Las estadísticas del ICEX esconden una anomalía difícil de anticipar: Gipuzkoa concentró en 2025 el 98,5 % de las exportaciones españolas a Groenlandia, con un valor de 79,7 millones de euros. Detrás de esa cifra hay un único protagonista, el ‘Kaassassuk’, un arrastrero congelador de 82,3 metros de eslora y capacidad para procesar 120 toneladas diarias de producto, adquirido por Royal Greenland, la compañía pesquera estatal del país ártico.
El buque, diseñado para la captura de camarón en aguas heladas, incorpora tecnología avanzada que incluye un sistema robótico de paletización capaz de organizar automáticamente la mercancía para su exportación.

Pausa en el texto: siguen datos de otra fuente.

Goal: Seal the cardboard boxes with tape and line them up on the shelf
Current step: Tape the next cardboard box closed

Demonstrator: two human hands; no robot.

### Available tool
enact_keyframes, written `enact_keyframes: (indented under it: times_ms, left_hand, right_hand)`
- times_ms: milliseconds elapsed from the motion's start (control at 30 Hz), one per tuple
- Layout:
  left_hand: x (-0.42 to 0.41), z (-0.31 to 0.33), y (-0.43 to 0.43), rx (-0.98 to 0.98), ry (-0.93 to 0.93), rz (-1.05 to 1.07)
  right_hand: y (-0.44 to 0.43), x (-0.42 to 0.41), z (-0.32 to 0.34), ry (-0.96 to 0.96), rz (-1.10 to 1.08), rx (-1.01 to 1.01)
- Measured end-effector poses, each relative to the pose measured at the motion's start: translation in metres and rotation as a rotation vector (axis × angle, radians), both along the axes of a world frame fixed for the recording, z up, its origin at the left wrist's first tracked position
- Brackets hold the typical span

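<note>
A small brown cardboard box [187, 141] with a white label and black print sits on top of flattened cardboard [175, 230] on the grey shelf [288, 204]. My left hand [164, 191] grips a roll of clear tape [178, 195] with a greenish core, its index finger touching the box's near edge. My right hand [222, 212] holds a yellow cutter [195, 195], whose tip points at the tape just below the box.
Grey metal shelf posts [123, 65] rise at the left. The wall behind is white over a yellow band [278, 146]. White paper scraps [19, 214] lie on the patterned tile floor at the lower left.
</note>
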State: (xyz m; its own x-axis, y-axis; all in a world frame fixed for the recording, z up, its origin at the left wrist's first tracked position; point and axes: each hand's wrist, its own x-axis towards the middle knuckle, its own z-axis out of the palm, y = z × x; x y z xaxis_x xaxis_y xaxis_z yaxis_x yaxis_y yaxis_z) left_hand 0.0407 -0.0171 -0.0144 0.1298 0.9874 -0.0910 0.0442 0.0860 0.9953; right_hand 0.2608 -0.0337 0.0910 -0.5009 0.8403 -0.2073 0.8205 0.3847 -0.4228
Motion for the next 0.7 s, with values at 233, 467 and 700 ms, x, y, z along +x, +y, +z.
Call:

Sin embargo, su construcción no tuvo lugar en suelo guipuzcoano: salió de los Astilleros de Murueta, en Bizkaia. La operación figura en las cuentas de Gipuzkoa porque los trámites aduaneros de exportación se centralizaron desde ese territorio, un detalle burocrático que basta para alterar por completo el mapa comercial.
Tres buques y más de 238 millones en cinco años
El caso del ‘Kaassassuk’ no es un episodio aislado. Entre 2021 y 2023, dos astilleros guipuzcoanos ya habían firmado contratos relevantes con clientes groenlandeses. Astilleros Balenciaga, en Zumaia, entregó el ‘Tarajoq’, un buque oceanográfico de 61 metros equipado con laboratorios y capacidad para 32 personas, destinado al Instituto de Ciencias Naturales de Groenlandia por un importe de 65 millones de euros. Zamakona, desde Pasaia, construyó los buques refrigerados ‘Siuana Arctica’ y ‘Maleraq Arctica’ para la naviera Royal Arctic Line, con un coste conjunto de 94 millones.
Esa sucesión de encargos ha consolidado a Euskadi como socio industrial del Ártico, con Pasaia, Zumaia y Bilbao convertidos en puntos de conexión entre la tradición naval vasca y las necesidades logísticas de los mares fríos. El vínculo comercial, además, no es unidireccional: Gipuzkoa importa de Groenlandia pescados, crustáceos y moluscos por valor de 260.000 euros.
El nombre del buque aporta su propia capa de significado. ‘Kaassassuk’ es una figura legendaria del folclore groenlandés que encarna la fortaleza surgida de la adversidad, un símbolo que la isla ártica ha situado ahora en la proa de un barco con acento vasco, justo en las semanas en que Groenlandia ocupa portadas internacionales por las reiteradas amenazas del presidente de Estados Unidos, Donald Trump, de hacerse con el control del territorio.